ランニングがコレステロールに与える効果とは
定期的なランニングは、総コレステロールとLDL(悪玉)コレステロールを減らし、HDL(善玉)コレステロールを増やすことで、血中コレステロールバランスを改善します。以下に、ランニングがコレステロールに与える主な効果を紹介します。
ランニングがもたらす主な効果
1. HDL(善玉)コレステロールの増加
HDLは余分なコレステロールを血管から肝臓へ運び、分解・排泄を促進します。ランニングによりHDL濃度が上昇し、血中のHDL/LDL比が改善されます。
2. LDL(悪玉)コレステロールの低下
運動時に筋肉がエネルギーとして脂肪を分解するため、血中のLDL粒子が減少します。また、酸化LDLの除去が促進され、LDL濃度が下がります。
3. 総コレステロールの減少
総コレステロールはHDL・LDL・VLDLを合わせた量です。
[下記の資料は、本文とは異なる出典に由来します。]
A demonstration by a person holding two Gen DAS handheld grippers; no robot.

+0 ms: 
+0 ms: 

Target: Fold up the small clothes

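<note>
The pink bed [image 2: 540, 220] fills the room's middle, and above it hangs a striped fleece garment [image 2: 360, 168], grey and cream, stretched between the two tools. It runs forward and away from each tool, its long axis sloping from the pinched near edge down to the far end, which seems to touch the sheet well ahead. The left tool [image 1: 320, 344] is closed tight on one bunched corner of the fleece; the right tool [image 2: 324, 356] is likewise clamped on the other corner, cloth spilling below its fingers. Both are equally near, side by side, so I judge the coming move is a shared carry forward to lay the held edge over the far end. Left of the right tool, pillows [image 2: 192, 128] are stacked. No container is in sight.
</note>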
ランニングはLDLとVLDLを減らし、HDLを増やすことで総コレステロールを低減します。
4. 中性脂肪(トリグリセリド)の改善
中性脂肪は血中の脂質の一種で、過剰になると心疾患リスクが高まります。ランニングはインスリン感受性を高め、脂肪の分解を促すことでトリグリセリドを減少させます。
5. 心血管全体の健康向上
定期的なランニングは心筋を強化し、血圧を下げ、心拍変動性を高め、血液循環を改善します。これらの効果が相乗的にコレステロール管理をサポートし、心血管疾患のリスクを低減します。
ただし、ランニングだけでコレステロールを最適化できるわけではありません。バランスの取れた食事、適正体重の維持、禁煙、糖尿病や高血圧といった他の疾患管理も重要です。